> [Task description] For the entries below, print exactly the lines between the line holding "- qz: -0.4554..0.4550" and the line holding "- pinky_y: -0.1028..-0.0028", inclusive, and nothing else.

> [Extracted data]

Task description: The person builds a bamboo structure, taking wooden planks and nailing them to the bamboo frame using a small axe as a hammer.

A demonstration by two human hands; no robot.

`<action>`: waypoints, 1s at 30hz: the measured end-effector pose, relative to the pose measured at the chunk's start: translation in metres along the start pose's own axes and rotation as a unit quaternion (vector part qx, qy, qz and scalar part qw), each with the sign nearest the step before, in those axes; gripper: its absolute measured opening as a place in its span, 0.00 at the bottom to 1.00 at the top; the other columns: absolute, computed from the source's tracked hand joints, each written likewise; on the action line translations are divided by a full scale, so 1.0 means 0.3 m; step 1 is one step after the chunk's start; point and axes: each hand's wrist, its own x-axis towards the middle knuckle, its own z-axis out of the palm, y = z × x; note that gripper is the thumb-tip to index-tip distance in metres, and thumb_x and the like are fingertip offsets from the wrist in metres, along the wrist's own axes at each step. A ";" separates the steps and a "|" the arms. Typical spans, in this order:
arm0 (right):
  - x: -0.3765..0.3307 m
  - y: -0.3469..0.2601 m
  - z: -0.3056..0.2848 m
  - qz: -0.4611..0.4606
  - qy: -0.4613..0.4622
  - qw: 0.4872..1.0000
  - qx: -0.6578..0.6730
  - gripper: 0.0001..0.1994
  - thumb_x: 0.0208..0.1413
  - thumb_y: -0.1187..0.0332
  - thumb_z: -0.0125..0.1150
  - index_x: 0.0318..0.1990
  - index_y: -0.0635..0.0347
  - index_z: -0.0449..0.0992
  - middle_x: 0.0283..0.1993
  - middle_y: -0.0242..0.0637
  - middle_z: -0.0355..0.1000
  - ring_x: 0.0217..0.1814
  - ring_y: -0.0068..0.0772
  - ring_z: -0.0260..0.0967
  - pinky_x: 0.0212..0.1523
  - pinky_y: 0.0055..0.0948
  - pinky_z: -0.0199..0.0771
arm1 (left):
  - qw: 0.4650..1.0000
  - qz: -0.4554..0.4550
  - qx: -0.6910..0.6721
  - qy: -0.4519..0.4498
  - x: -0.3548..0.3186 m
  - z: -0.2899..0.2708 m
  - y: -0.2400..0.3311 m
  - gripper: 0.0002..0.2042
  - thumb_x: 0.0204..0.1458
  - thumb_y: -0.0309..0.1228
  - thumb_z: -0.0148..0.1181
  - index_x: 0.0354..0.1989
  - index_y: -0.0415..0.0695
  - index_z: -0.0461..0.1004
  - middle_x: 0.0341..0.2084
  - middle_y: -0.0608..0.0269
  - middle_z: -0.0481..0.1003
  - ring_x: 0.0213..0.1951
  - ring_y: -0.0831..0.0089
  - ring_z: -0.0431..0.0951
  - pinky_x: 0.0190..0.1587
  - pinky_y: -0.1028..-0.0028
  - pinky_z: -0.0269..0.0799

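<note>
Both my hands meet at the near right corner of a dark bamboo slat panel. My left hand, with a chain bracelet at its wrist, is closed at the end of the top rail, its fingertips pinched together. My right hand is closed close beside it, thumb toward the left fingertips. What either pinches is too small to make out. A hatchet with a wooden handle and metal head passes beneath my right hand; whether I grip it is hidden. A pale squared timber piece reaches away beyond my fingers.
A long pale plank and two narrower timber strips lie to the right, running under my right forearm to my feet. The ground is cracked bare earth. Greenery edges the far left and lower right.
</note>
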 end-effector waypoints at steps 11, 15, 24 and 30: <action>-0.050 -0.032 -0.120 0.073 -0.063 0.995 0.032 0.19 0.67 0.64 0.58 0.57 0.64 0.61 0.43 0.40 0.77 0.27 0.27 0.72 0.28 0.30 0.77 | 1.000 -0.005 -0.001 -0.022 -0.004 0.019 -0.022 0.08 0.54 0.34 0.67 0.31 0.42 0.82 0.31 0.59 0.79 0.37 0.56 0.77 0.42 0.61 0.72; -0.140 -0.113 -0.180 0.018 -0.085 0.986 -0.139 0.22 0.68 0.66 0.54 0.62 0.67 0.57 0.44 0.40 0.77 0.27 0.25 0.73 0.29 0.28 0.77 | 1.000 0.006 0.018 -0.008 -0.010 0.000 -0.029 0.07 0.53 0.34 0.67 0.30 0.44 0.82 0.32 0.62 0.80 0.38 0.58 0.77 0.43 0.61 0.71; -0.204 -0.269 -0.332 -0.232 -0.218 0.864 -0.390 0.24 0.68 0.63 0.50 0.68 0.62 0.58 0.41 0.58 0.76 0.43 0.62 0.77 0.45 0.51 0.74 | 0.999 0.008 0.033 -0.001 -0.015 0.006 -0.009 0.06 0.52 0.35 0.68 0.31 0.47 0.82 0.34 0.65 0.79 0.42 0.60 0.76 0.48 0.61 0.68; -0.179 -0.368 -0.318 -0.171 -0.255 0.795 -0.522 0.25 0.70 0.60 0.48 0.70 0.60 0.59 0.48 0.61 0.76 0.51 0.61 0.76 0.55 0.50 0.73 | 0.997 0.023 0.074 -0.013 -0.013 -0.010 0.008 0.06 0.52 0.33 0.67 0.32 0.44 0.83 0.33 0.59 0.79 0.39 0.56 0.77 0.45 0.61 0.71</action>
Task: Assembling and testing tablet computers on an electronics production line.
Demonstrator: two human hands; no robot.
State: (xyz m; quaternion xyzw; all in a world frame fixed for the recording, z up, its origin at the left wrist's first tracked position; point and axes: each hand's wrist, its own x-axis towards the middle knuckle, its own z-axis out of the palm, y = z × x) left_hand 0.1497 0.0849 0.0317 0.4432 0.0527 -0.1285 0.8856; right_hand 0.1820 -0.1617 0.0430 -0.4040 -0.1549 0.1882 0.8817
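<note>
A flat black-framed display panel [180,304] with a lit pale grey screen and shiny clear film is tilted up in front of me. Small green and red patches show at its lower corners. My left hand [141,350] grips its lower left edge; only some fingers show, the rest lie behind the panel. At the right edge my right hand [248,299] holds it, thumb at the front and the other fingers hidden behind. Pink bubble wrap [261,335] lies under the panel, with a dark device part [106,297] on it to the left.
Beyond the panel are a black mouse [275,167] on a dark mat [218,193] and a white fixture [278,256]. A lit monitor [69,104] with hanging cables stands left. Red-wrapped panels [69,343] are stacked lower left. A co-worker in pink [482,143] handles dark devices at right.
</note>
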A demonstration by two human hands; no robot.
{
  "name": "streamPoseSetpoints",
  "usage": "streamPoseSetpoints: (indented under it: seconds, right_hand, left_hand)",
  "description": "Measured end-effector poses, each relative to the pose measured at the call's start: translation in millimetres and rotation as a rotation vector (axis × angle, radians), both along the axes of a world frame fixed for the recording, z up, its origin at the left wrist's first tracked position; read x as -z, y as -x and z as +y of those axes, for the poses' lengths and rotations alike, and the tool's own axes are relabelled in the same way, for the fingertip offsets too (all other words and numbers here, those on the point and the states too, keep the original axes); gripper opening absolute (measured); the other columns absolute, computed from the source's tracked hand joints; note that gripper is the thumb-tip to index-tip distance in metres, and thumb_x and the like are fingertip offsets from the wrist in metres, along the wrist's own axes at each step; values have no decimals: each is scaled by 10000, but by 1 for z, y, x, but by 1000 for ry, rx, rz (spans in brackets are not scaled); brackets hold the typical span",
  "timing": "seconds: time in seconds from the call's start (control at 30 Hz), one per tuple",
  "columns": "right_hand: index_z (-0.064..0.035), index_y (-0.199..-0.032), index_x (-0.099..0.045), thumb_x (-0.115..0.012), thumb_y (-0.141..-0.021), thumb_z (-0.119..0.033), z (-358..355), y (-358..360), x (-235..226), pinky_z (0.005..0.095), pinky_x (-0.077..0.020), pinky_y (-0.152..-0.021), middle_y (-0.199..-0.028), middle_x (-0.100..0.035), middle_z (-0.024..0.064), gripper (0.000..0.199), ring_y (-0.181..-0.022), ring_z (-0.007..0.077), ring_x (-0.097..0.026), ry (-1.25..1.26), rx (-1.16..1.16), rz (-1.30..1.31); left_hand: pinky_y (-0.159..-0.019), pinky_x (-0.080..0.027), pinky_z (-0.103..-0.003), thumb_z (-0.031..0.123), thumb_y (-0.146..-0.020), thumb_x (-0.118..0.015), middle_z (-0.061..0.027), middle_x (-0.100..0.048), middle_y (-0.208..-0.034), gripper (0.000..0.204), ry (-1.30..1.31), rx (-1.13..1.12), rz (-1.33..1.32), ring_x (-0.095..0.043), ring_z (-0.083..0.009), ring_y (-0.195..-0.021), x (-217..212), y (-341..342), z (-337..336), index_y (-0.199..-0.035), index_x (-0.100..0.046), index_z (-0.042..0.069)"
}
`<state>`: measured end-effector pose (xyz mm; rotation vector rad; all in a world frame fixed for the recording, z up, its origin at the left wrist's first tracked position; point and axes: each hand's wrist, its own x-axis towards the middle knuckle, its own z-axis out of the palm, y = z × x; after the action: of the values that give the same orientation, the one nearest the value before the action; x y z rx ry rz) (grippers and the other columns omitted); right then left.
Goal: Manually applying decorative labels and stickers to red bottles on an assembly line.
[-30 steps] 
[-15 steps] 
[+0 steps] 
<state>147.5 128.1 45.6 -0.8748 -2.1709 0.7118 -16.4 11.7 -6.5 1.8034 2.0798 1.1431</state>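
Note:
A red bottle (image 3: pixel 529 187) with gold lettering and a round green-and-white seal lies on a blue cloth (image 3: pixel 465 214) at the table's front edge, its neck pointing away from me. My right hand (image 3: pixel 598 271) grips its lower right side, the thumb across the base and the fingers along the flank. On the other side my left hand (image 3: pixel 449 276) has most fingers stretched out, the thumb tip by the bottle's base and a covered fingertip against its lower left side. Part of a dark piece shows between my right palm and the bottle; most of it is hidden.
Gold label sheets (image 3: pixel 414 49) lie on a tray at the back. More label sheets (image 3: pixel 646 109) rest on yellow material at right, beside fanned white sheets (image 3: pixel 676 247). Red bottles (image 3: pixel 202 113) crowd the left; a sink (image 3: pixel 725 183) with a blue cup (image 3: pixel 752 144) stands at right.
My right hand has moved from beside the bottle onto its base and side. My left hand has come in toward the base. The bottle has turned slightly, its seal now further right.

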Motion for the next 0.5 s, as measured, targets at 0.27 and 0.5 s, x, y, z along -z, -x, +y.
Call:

> [Answer box]
  - qz: -0.4554..0.4550
  - qx: -0.6910..0.6721
  - qy: -0.4519..0.4498
  - x: -0.3548..0.3186 m
  - z: -0.2899..0.2708 m
  - y: -0.2400..0.3311 m
  - gripper: 0.0002..0.2042
  - thumb_x: 0.0204..0.1458
  - thumb_y: -0.0309..0.1228
  - thumb_z: -0.0148..0.1181
  - index_x: 0.0354..0.1989
  - index_y: -0.0415..0.0695
  - index_z: -0.0461..0.1004
  - middle_x: 0.0341..0.2084
  - middle_y: -0.0608..0.0269
  - middle_z: -0.0481..0.1003
  - ring_x: 0.0213..0.1951
  - ring_y: -0.0831..0.0089
  - ring_z: -0.0431..0.0951
  - pinky_x: 0.0190..0.1587
  - pinky_y: -0.1028..-0.0028

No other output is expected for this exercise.